Diagnostic Study of Tumor Characteristics in Patients With Ewing's Sarcoma

PRIMARY OBJECTIVES:

I. To develop a mechanism to collect and distribute tumor specimens to various investigators, and a system to prioritize and develop quality-control measures for central data reporting of studies undertaken.

II. To determine the prognostic significance of translocation subtype in Ewing sarcoma; to determine the prognostic significance of translocation negative Ewing sarcoma.

III. To determine the prognostic significance of MRD detection in bone marrow specimens by RT-PCR determination of EWS-ETS fusion genes.

IV. To determine whether serum levels of IGF1, IGFBP3 are of significance in the outcome of patients with Ewing sarcoma.

V. To determine whether RNA expression profiles performed on diagnostic specimens will allow for the identification of newer prognostic categories and potentially new molecular targets for treatment in Ewing sarcoma.
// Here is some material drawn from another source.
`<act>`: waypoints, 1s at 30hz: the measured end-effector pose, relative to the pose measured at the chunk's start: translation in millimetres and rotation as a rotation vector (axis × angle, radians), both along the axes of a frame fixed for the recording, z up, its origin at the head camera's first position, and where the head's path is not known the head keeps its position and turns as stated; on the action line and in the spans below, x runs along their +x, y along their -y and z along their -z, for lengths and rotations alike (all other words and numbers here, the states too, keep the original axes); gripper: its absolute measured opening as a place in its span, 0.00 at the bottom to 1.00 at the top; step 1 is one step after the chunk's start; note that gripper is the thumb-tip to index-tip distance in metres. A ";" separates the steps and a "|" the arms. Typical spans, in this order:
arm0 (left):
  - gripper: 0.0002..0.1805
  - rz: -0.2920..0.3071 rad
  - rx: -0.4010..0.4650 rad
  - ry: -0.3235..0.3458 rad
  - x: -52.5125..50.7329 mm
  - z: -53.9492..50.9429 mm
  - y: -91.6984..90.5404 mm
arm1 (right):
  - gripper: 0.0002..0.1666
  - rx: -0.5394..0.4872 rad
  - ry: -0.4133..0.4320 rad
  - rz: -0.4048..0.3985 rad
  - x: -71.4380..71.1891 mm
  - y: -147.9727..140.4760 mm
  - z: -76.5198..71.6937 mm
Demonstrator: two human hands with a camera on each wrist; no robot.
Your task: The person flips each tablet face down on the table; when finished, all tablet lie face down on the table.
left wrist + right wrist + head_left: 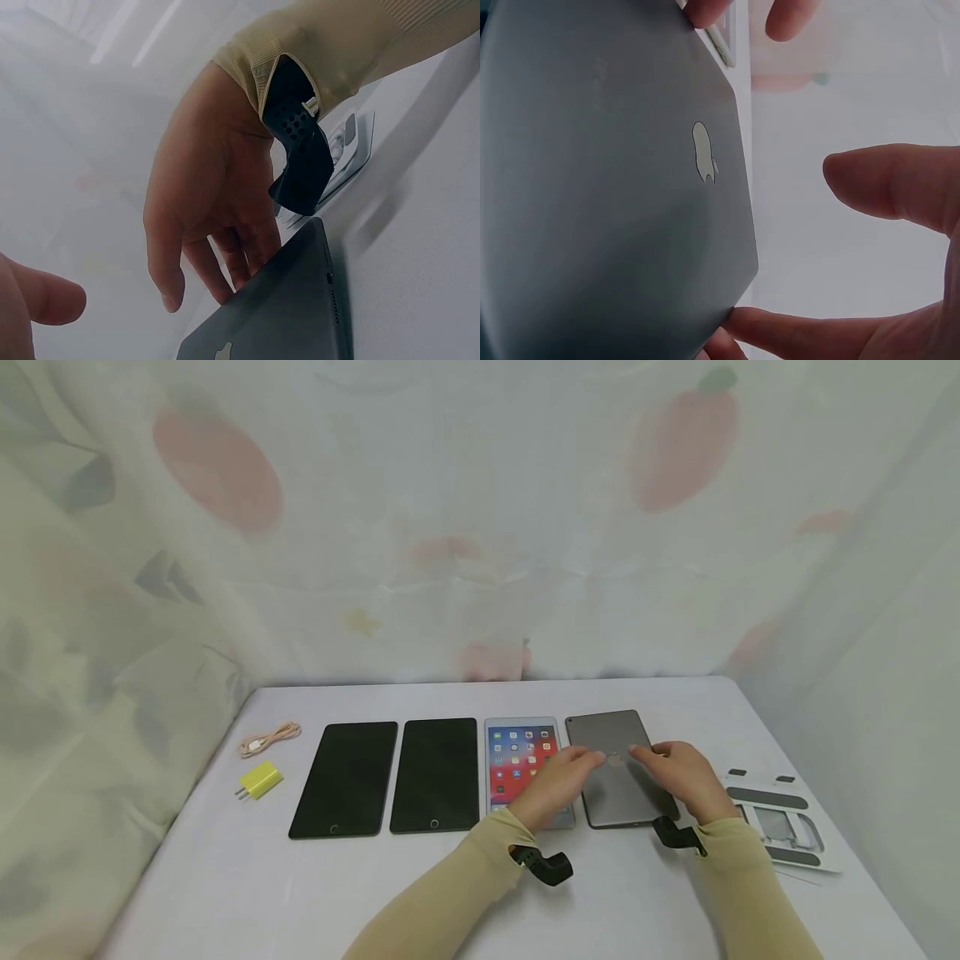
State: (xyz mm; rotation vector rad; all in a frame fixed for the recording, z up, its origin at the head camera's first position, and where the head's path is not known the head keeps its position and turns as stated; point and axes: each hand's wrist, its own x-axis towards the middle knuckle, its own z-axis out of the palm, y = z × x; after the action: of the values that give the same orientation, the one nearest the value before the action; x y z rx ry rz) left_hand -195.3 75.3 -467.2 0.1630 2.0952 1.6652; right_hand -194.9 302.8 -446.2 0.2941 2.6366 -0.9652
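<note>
A grey tablet (pixel 618 797) with a logo on its back lies face down at the right end of a row of tablets. My left hand (pixel 558 781) is at its left side, over the lit white-framed tablet (pixel 516 752). At the opposite side is my right hand (pixel 688 777). The right wrist view shows fingertips of both hands touching opposite edges of the grey tablet (pixel 607 195). Both thumbs stand off its back. In the left wrist view the right hand's (pixel 210 165) fingers reach down behind the tablet's edge, which hides some fingertips.
Two black-screened tablets, one on the left (pixel 348 777) and one nearer the middle (pixel 437 772), share the row. Further left lie a coiled cable (pixel 270 739) and a yellow charger plug (pixel 261 780). A white stand-like frame (pixel 780 798) sits at the right edge.
</note>
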 end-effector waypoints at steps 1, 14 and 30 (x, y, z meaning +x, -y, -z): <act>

VI. To identify new treatment targets for therapy. Further testing of these potential targets will be carried out in hopes of expediting translation of these findings to the clinic.
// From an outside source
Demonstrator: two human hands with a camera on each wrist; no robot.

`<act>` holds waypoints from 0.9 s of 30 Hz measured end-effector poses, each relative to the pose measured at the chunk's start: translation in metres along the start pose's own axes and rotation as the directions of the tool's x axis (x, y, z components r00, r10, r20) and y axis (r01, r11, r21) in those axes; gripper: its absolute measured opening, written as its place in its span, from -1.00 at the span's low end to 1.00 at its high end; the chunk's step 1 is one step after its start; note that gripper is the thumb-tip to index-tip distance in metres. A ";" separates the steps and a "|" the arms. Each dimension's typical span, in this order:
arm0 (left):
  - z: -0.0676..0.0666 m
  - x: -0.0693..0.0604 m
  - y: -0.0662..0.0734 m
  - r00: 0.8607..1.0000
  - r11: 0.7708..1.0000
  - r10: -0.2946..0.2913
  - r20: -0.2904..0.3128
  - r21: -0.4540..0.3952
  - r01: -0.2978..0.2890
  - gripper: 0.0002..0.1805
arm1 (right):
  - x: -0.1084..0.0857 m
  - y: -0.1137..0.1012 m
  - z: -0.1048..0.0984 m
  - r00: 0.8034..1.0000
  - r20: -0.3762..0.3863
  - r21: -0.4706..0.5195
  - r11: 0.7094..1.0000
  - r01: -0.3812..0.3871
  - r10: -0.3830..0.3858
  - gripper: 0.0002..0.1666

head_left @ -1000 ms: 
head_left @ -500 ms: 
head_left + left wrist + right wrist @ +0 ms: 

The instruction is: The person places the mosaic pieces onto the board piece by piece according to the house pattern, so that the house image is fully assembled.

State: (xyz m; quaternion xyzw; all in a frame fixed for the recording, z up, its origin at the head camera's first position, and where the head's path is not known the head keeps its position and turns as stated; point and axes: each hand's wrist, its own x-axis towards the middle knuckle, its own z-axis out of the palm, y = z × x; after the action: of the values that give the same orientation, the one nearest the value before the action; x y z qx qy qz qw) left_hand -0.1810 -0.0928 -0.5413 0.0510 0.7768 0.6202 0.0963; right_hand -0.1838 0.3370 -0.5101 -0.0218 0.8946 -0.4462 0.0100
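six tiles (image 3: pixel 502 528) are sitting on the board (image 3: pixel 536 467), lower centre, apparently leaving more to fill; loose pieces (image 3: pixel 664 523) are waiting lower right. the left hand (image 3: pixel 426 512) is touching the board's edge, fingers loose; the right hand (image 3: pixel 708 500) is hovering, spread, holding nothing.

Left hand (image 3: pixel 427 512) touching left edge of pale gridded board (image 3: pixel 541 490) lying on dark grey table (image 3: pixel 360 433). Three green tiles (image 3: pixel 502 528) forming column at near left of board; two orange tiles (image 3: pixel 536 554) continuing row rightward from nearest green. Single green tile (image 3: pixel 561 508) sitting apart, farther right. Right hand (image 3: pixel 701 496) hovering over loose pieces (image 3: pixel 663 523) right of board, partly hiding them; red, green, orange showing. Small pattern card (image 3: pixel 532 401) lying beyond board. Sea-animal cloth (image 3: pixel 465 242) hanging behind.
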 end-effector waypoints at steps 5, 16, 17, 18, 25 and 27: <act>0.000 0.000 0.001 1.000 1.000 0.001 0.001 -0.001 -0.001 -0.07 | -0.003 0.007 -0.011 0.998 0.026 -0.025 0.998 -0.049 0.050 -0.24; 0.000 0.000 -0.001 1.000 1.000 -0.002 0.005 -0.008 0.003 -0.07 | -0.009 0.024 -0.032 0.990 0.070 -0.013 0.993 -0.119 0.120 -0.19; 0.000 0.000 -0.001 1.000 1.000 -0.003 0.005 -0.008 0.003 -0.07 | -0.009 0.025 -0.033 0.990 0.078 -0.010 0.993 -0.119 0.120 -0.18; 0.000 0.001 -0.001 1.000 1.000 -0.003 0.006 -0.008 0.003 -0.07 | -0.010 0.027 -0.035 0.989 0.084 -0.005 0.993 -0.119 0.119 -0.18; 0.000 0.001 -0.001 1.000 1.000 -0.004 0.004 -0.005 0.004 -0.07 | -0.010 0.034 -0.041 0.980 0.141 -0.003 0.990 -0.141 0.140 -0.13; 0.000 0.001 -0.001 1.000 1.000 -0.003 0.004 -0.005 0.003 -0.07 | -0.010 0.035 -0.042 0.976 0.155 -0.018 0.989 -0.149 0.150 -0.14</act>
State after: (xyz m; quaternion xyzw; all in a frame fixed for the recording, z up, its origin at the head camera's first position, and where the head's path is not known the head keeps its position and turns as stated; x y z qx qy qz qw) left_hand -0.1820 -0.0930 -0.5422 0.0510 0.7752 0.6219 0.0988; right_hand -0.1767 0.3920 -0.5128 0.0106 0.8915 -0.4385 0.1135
VII. To establish a bank of Ewing sarcoma xenografts in SCID/Beige mice. VIII. To establish clinical proteomics as a resource for investigations of altered signaling molecules in the pathogenesis of Ewing sarcoma.
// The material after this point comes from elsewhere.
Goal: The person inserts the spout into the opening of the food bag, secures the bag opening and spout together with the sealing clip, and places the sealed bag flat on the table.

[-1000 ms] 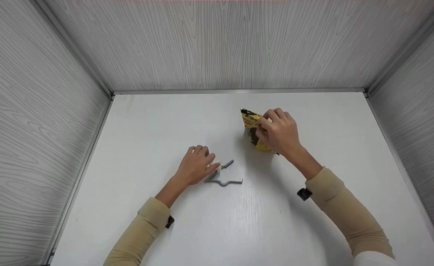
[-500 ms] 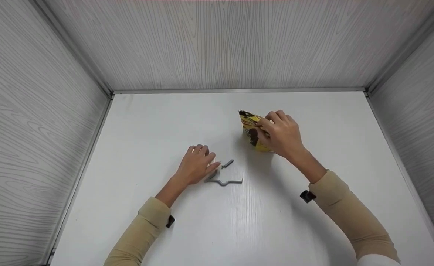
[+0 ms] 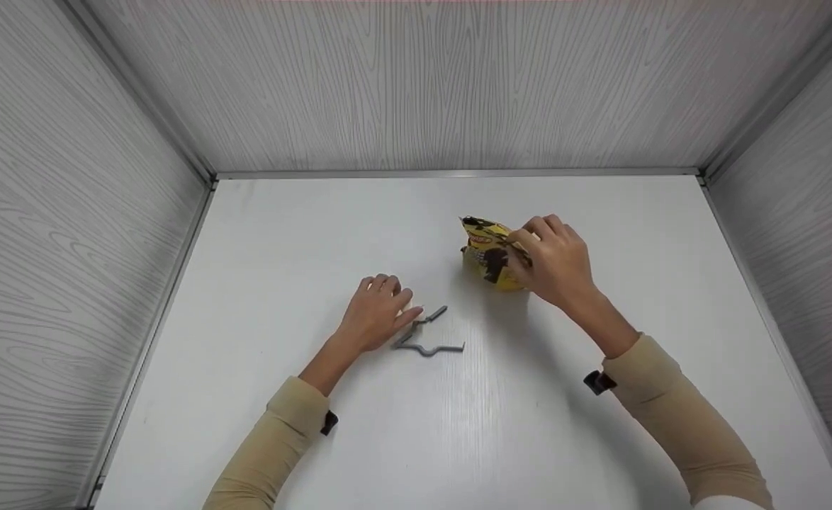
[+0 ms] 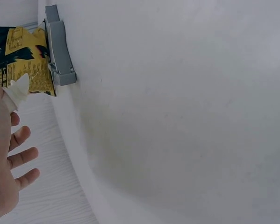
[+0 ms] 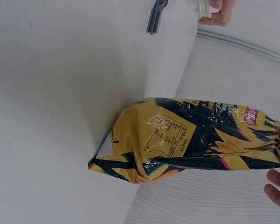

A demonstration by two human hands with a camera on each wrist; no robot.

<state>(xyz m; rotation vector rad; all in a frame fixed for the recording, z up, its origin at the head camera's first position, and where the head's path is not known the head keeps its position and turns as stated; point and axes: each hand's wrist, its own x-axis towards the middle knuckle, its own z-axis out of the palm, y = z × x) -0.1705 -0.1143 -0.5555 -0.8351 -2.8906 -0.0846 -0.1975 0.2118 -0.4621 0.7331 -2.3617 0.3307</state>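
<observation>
In the head view my left hand [image 3: 372,315] pinches a small white piece, mostly hidden there; the left wrist view shows this ribbed white piece [image 4: 17,93] by the thumb. A grey hinged clip [image 3: 430,350] lies unfolded on the table, beside and partly behind the left fingertips. To its upper right, my right hand [image 3: 561,265] pinches the top edge of a yellow and black bag [image 3: 494,262]. In the right wrist view the bag [image 5: 177,137] stands with its lower end on the table, its top crumpled at the right fingers.
The white tabletop [image 3: 416,432] is bounded by a grey wood-grain panel [image 3: 416,85] at the back and similar panels at left [image 3: 54,248] and right [image 3: 806,212]. A metal strip [image 3: 317,174] runs along the back edge.
My right hand has moved a little right and toward me, holding the bag's top. The bag's front has turned and shows wider. The left hand has barely moved; the white piece is less visible.
</observation>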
OUTLINE: This is a multicenter study.

Patients undergo various specimen collections, including bone marrow aspirate, paraffin-embedded blocks of tumor tissue or slides of tumor tissue, and blood specimens. These specimens are collected before, during, and after any chemotherapy regimens, during follow-up, and at time of recurrence. Translocation studies are performed on specimens to identify fusion genes, specifically EWS-ETS. Serum IGF1 and IFGBP3 levels are determined. Bone marrow is assessed for minimal residual disease using reverse-transcriptase polymerase chain reaction.